2.2.4: Existing Protocols
Currently there are two main competing standards that we will need to understand and assess against this solution criteria. These are the Common Alerting Protocol (CAP) and the Distributed Element 2.0 (DE 2.0). Both of these standards are maintained and governed by Organization for the Advancement of Structured Information Standards (OASIS).
The CAP is a simple XML based messaging standard developed as part of the Emergency Data Exchange Library (EDXL) suite5 of standards designed to support integration of emergency management related information systems. A typical CAP message will convey all critical information about the alert including location, timing and recommended actions, but it has limitations that relate to its format and mode of dissemination. It is currently employed by FEMA’s Integrated Public Alert and Warning System (IPAWS) and a number of other commercial applications. The following is the abstract provided by OASIS, the governing body that manages the standard:
“The Common Alerting Protocol (CAP) is a simple but general format for exchanging all-hazard emergency alerts and public warnings over all kinds of networks.
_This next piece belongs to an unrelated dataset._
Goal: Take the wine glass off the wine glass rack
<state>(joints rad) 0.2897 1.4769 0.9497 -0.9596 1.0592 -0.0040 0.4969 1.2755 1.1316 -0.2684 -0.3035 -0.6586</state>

CAP allows a consistent warning message to be disseminated simultaneously over many different warning systems, thus increasing warning effectiveness while simplifying the warning task. CAP also facilitates the detection of emerging patterns in local warnings of various kinds, such as might indicate an undetected hazard or hostile act. And CAP provides a template for effective warning messages based on best practices identified in academic research and real-world experience6.”
The Distributed Element 2.0 (DE 2.0) is also XML based, but contains additional capabilities and sophistication, that may factor positively or negatively depending upon the use case. These features are the ability to embed additional rich content elements and the ability to embed routing address information within the record itself. DE 2.0 leverages XLink, the embedded XML protocol that facilitates the linkages to related, external content including other alerts, multi-media and textual content. The following is the abstract provided by OASIS, the governing body that manages the standard:
“This Distribution Element 2.0 (DE 2.0) specification describes a standard message distribution format for data sharing among emergency information systems. The DE 2.0 serves two important purposes:
1. The DE 2.0 allows an organization to wrap separate but related pieces of emergency information, including any of the EDXL message types, into a single “package” for easier and more useful distribution;
2. The DE 2.0 allows an organization to “address” the package to organizations or individuals with specified roles, located in specified locations or those interested in specified keywords.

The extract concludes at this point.